Sec. 15. 34-B MRSA §3873-A, sub-§5, ¶A,  as enacted by PL 2009, c. 651, §29, is amended to read:

A. The District Court shall hold a hearing on the application or any subsequent motion not later than 14 10 days from the date when the application or motion is filed. For good cause shown, on a motion by any party or by the court on its own motion, the hearing may be continued for a period not to exceed 21 additional days. If the hearing is not held within the time specified, or within the specified continuance period, the court shall dismiss the application or motion. In computing the time periods set forth in this paragraph, the Maine Rules of Civil Procedure apply.

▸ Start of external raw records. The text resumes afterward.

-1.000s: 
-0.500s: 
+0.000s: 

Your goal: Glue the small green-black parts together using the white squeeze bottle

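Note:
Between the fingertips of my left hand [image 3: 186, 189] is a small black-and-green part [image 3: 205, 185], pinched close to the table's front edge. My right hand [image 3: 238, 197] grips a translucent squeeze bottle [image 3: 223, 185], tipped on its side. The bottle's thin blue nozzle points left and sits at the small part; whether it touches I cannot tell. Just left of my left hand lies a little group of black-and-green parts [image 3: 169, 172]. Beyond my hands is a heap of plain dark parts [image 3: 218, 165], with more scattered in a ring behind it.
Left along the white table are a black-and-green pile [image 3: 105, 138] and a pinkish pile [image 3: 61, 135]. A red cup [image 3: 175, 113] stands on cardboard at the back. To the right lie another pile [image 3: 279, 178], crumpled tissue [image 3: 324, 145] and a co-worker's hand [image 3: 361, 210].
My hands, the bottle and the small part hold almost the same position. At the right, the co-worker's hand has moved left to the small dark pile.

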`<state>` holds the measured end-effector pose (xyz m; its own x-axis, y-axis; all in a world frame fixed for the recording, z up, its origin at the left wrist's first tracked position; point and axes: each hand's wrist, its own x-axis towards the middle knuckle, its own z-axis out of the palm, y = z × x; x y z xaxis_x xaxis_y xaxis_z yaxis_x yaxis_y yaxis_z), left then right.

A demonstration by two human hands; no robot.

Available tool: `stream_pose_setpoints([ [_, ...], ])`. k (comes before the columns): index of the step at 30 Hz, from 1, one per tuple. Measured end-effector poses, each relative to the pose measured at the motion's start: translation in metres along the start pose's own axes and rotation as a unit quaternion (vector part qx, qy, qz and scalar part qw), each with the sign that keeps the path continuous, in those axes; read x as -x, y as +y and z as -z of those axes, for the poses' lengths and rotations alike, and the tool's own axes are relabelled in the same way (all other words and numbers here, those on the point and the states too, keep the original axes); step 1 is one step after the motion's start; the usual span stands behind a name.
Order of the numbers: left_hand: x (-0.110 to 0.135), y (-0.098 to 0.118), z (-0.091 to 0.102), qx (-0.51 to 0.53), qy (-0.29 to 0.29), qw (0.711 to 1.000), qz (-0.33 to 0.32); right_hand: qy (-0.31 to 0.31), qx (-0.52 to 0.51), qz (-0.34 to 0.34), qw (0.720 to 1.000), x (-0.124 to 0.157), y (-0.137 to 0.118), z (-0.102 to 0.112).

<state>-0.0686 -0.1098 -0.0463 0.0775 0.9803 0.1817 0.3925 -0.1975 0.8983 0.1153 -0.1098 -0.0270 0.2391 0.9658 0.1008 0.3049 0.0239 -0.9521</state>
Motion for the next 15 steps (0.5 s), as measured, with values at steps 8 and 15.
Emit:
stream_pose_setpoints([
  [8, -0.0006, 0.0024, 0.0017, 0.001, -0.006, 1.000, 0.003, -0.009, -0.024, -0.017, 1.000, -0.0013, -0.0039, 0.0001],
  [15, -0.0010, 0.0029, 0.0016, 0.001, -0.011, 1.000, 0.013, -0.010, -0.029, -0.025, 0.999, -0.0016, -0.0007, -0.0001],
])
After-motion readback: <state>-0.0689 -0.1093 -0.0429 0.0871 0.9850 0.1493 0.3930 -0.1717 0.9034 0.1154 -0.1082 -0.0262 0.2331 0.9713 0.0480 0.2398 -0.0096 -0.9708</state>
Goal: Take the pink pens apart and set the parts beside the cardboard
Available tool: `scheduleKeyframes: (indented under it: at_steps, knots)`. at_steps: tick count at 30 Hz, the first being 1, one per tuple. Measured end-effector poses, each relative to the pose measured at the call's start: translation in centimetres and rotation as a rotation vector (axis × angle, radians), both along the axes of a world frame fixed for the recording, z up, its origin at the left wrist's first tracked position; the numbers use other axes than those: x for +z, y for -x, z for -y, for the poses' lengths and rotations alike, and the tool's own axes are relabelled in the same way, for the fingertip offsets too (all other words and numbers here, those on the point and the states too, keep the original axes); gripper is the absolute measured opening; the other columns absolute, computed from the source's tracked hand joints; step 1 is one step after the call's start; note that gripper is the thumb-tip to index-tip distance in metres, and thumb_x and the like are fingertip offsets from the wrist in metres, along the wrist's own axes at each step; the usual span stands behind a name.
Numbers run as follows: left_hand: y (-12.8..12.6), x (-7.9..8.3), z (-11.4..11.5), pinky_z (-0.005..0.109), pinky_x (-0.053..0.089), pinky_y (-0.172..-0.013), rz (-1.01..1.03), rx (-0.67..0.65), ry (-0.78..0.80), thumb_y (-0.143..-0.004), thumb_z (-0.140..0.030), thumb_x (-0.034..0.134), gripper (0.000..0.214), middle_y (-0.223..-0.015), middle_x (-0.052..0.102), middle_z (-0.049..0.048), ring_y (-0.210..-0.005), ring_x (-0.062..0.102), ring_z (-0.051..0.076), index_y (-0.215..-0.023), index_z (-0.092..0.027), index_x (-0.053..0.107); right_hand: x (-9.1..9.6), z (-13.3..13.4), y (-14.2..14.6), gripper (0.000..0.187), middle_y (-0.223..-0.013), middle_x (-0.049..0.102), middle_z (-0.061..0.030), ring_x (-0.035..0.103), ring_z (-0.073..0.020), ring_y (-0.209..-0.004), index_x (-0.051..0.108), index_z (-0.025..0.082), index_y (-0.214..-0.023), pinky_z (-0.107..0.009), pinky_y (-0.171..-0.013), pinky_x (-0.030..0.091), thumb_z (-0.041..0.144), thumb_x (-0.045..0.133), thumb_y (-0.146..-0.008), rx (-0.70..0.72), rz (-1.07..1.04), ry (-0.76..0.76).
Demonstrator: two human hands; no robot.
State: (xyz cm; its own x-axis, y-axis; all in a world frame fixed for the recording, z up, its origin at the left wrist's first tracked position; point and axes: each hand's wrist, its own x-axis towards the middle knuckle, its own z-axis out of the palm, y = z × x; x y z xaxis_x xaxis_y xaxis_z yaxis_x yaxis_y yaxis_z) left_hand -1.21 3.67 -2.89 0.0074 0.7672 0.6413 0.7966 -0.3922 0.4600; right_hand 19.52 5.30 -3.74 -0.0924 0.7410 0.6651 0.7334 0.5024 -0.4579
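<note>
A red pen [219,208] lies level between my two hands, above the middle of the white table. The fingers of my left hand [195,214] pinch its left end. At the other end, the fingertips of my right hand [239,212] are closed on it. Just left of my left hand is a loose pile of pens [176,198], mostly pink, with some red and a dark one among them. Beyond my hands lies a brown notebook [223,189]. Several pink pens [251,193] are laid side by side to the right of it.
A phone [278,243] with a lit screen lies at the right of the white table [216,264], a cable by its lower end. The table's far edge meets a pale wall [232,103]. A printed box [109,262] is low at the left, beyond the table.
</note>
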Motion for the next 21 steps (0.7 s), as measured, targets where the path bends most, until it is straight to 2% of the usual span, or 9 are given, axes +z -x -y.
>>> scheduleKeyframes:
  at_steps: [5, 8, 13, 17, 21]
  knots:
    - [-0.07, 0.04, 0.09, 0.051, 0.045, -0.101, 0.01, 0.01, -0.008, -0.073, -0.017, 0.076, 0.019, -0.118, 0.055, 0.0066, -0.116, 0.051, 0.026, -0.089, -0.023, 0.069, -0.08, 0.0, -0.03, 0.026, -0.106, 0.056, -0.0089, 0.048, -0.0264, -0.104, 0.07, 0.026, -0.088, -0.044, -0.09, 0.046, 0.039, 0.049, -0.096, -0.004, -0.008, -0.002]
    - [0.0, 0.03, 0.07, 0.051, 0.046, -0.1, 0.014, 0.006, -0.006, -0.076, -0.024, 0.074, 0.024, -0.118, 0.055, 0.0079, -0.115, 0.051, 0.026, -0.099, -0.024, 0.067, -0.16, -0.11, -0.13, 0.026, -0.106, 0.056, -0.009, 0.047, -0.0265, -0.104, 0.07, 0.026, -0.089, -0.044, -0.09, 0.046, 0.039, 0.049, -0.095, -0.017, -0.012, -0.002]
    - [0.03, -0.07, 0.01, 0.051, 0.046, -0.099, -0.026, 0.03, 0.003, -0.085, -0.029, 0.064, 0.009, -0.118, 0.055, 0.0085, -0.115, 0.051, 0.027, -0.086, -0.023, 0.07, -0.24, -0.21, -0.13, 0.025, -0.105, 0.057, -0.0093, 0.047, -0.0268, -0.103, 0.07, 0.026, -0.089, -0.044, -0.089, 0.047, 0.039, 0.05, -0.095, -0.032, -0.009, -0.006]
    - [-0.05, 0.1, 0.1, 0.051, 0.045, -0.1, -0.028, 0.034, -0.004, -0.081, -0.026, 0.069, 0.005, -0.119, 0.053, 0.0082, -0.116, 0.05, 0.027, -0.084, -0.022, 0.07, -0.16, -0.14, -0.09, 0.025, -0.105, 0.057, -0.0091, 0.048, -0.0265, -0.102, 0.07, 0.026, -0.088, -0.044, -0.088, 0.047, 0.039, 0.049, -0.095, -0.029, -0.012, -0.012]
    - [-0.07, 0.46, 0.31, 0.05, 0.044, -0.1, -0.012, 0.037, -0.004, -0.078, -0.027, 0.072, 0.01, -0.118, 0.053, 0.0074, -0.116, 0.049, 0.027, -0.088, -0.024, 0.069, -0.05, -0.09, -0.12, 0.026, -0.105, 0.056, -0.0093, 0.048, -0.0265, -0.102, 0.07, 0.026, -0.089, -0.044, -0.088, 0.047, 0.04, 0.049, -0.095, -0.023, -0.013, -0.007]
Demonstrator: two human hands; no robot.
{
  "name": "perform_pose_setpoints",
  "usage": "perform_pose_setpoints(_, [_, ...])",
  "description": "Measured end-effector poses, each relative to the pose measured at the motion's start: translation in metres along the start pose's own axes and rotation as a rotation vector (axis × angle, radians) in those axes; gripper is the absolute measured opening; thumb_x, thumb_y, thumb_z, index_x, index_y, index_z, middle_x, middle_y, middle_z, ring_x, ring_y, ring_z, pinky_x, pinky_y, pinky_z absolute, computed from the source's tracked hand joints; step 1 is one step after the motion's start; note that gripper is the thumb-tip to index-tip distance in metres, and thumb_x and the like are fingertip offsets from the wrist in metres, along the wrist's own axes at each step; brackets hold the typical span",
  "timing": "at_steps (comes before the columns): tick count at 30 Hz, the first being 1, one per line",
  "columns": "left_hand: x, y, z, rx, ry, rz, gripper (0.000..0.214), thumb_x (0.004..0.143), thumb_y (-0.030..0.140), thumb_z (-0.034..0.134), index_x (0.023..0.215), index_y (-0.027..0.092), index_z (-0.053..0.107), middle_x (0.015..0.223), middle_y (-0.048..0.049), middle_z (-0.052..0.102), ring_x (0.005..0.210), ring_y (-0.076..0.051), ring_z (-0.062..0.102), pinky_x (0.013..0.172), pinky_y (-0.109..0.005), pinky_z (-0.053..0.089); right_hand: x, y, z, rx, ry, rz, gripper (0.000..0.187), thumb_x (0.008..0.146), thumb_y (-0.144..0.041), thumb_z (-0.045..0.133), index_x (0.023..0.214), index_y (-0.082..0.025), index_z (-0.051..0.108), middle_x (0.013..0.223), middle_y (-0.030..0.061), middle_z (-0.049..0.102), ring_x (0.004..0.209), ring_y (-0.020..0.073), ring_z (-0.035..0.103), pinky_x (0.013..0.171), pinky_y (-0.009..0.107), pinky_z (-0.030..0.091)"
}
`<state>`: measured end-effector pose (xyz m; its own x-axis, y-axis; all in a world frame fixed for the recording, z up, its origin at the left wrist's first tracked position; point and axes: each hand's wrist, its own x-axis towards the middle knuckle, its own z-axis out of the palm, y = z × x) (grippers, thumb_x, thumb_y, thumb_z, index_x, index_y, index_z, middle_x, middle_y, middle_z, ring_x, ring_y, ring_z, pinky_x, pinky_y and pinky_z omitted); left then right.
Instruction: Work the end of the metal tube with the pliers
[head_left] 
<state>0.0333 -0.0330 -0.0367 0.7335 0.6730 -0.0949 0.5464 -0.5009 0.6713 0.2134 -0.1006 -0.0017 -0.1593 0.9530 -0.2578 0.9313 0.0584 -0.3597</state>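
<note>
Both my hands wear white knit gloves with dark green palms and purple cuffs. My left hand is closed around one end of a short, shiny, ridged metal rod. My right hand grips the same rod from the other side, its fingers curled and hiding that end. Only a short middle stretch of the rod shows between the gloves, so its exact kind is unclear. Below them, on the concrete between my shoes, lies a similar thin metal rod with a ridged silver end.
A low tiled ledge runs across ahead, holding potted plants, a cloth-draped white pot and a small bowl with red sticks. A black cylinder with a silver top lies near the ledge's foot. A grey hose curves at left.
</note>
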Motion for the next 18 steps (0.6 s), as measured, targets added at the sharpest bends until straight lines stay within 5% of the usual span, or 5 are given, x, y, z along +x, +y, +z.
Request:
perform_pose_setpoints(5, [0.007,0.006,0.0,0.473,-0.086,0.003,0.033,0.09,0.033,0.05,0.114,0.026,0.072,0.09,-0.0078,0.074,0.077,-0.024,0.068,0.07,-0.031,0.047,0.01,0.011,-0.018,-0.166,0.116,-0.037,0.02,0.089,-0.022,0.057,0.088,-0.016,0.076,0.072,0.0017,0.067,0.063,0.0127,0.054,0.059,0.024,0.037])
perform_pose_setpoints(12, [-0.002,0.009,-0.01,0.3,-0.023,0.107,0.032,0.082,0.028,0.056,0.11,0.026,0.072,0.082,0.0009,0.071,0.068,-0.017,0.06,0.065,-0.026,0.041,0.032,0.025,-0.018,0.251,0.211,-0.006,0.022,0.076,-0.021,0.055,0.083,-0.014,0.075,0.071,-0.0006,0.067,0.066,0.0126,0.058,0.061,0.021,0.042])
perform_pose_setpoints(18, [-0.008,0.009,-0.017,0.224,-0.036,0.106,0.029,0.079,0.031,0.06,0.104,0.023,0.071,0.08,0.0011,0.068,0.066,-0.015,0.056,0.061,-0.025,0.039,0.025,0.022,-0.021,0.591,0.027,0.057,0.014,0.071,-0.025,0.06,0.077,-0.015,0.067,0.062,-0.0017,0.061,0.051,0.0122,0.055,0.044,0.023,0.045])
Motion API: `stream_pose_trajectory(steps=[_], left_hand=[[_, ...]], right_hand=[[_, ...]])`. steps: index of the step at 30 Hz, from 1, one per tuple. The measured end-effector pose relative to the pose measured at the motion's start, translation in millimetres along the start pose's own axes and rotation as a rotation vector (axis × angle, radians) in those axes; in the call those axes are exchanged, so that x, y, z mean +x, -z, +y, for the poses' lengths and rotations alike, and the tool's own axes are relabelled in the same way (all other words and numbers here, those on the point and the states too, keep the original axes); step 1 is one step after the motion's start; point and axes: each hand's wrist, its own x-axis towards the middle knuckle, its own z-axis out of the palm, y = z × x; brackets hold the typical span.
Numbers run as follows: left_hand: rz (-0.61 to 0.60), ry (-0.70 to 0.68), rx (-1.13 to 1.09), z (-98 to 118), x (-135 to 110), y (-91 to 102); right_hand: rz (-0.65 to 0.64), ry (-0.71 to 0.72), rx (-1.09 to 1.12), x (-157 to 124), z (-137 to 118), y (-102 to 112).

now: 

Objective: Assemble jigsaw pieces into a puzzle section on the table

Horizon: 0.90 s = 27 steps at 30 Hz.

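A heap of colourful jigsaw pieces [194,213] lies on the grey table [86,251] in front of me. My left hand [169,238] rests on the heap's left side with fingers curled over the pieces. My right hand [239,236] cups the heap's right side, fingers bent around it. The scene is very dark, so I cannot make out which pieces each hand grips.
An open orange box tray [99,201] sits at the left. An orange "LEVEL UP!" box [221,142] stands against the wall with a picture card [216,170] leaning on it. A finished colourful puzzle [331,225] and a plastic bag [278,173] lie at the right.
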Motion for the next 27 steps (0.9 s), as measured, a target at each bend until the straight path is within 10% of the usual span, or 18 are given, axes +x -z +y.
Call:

Sec. 16. 34-B MRSA §3874  is enacted to read:

§ 3874 Medical examinations and consultations conducted via telemedicine or similar technologies

Notwithstanding any other provision of this subchapter, a medical examination or consultation required or permitted to be conducted under this subchapter may be conducted using telemedicine as defined in Title 24-A, section 4316, subsection 1 or similar technologies that enable the medical examination or consultation to be conducted in accordance with applicable standards of care.

SUMMARY

This bill amends the laws governing involuntary hospitalization by:

1. Creating exceptions to the 18-hour protective custody period and 24-hour hospital emergency hold period to authorize a hospital to involuntarily detain a person meeting criteria for emergency psychiatric hospitalization for up to 4 days based on a medical certification obtained during each 24-hour period in circumstances when an inpatient bed at a psychiatric hospital cannot be located;

2. Authorizing a hospital to continue to detain a person meeting criteria for involuntary hospitalization against the person's will for up to an additional 3 days pending the availability of an inpatient bed at a psychiatric hospital, as long as the hospital continues to medically recertify the person's need for involuntary hospitalization during the additional hold period and obtains judicial endorsement for the continued involuntary detention of the person at the hospital;

3. Extending the period of time that a person may be involuntarily hospitalized on an emergency basis at a psychiatric hospital from 3 days to 5 days;

4. Authorizing a health care practitioner to administer involuntary treatment to a person being involuntarily held or detained if the person's condition constitutes an emergency that poses a serious, imminent risk to the person's physical or mental health and other conditions are met;

5. Creating an expedited process for judicial review and approval of a recommended treatment plan that may be implemented for an involuntarily hospitalized person during the pendency of the hearing on the application for judicial involuntary commitment;

6. Permitting medical examinations and consultations required or permitted under the laws governing involuntary hospitalization to be conducted using telemedicine or similar technologies;

7. Clarifying that hospitals detaining a person against the person's will while awaiting the availability of an inpatient bed at a psychiatric hospital may not be held to the licensing standards of a psychiatric hospital with respect to the detention or any care and treatment provided to that person during the detention;

8. Shortening the period between the filing of an application for judicial involuntary commitment and the hearing on the application from 14 days to 10 days; and

9. Affording immunity from liability to hospitals and medical practitioners that detain a person against the person's will beyond statutorily permitted time frames if the detention is due to the unavailability of an inpatient bed at a psychiatric hospital and other conditions are met.